Coding with Titans

so breaking things happens constantly, but never on purpose

Docker image for Android CI

And the day has finally came. Turned out my docker image for Continuous Integration to build Android native apps doesn’t work anymore. Honestly, it wasn’t even my fault. At first glance the OS was OK, Android SDK was also OK, but then fastlane installation was not happy about something. And that little something turned out to be a real PAIN … in my arm! Ruby ta-da-da-tam! But how was that?
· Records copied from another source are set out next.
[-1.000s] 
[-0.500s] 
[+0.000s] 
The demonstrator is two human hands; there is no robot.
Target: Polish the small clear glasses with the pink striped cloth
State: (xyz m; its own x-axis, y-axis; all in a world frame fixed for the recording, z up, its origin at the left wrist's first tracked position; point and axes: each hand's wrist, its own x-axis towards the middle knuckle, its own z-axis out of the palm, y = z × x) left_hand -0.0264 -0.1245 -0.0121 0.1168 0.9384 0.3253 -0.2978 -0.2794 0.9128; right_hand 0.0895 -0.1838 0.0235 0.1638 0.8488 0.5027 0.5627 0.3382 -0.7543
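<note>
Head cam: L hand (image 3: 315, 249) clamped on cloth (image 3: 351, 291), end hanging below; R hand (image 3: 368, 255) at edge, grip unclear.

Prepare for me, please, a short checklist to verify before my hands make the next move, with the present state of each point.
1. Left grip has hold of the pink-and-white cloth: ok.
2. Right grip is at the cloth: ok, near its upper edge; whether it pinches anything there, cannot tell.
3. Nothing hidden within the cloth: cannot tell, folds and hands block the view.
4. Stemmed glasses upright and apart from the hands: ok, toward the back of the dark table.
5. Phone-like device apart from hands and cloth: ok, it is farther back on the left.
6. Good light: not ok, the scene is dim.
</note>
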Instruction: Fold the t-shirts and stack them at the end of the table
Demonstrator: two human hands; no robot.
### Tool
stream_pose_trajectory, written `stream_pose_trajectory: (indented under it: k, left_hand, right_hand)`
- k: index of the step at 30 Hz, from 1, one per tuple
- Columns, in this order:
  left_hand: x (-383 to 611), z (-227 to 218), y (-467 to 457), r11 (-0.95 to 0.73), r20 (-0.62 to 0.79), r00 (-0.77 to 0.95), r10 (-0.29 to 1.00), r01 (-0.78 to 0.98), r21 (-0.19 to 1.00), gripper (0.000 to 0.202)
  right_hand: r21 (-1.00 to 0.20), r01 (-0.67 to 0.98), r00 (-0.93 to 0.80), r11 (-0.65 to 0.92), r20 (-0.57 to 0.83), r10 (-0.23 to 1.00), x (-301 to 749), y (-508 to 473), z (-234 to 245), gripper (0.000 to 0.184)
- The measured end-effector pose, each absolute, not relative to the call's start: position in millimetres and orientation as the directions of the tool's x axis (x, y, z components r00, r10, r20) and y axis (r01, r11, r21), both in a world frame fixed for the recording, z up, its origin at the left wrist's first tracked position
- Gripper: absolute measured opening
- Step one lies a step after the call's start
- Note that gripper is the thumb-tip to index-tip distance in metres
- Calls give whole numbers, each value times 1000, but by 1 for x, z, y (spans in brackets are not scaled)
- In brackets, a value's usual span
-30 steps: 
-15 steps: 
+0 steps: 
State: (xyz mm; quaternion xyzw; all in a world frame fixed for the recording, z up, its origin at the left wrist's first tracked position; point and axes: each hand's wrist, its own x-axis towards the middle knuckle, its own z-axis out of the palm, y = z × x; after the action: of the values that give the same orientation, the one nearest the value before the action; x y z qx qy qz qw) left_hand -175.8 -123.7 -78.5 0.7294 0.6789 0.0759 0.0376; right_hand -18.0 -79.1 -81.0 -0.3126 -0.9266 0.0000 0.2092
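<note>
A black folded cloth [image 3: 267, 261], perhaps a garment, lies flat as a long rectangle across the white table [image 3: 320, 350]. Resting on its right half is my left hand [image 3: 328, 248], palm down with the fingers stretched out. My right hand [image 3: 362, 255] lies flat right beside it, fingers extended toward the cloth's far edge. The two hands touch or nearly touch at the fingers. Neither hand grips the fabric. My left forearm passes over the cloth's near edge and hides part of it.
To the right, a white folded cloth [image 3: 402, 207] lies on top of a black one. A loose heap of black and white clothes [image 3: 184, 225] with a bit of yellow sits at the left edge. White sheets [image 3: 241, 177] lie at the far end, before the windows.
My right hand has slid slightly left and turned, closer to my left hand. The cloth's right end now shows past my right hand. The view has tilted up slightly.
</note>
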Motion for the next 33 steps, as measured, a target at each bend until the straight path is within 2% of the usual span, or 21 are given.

So let’s first rewind to the beginning. How am I building Android app? Application itself is written natively in Kotlin language and consists of bunch of Gradle configurations and source files to come up with AAB (Android Application Bundle). This is all nicely handled by Android Studio and underlying toolset. Later however, immediately after the successful build, I want to automatically distribute the outcomes to my team-mates and testers. This requires the AAB package to be signed and submitted to the beta channel of Android Play Store. This part is actually handled by mentioned fastlane tool (written in Ruby). Beside simple binary submission, it also uploads screenshots and change-log, so there are few things it simplifies and lots and lots of other dependencies it relies on.

To always have the latest fastlane the build script of the app utilizes bundler to install everything (every gem) for the current Ruby version:

# update fastlane
gem install bundler
bundle update --ruby

However for the first time it ended with the following error:

Fetching signet 0.12.0
Installing signet 0.12.0
Gem::InstallError: signet requires Ruby version >= 2.4.0.
An error occurred while installing signet (0.12.0), and Bundler cannot continue.
Make sure that `gem install signet -v '0.12.0' --source 'https://rubygems.org/'`
succeeds before bundling.
In Gemfile:
  fastlane was resolved to 2.137.0, which depends on
    google-cloud-storage was resolved to 1.16.0, which depends on
      google-api-client was resolved to 0.23.9, which depends on
        googleauth was resolved to 0.6.7, which depends on
          signet

Quick look and installed version of Ruby:

ruby -v

Yeap, it was 2.3.1. So it was for sure older one than required 2.4 and caused a failure.

Funny thing comes true, as this is the version mentioned in Ruby installation docs in polish translation. And I used simplest possible command to get Ruby installed into my docker image.

sudo apt install ruby

Unfortunately, it also turned out this is the last version released this way and as of today (December 2019) and it’s not even maintained anymore (EOL!). Which seemed pretty bad too, forcing me to find another way of installing newer Ruby edition.

Side note: Just for filling gaps for this post I looked again at the documentation site. I didn’t know it’s much more worthful to look at the English version of the installation page, since this one suggests performing installation of totally different package to bring more up-to-date Ruby environment:

sudo apt-get install ruby-full

Maybe, if I know it before it could save me some time. Please go ahead and try it. Instead, I went the more rough road and installed everything to build Ruby 2.6.5 and other dependencies purely from sources. Whole docker script can be found in my GitHub repository.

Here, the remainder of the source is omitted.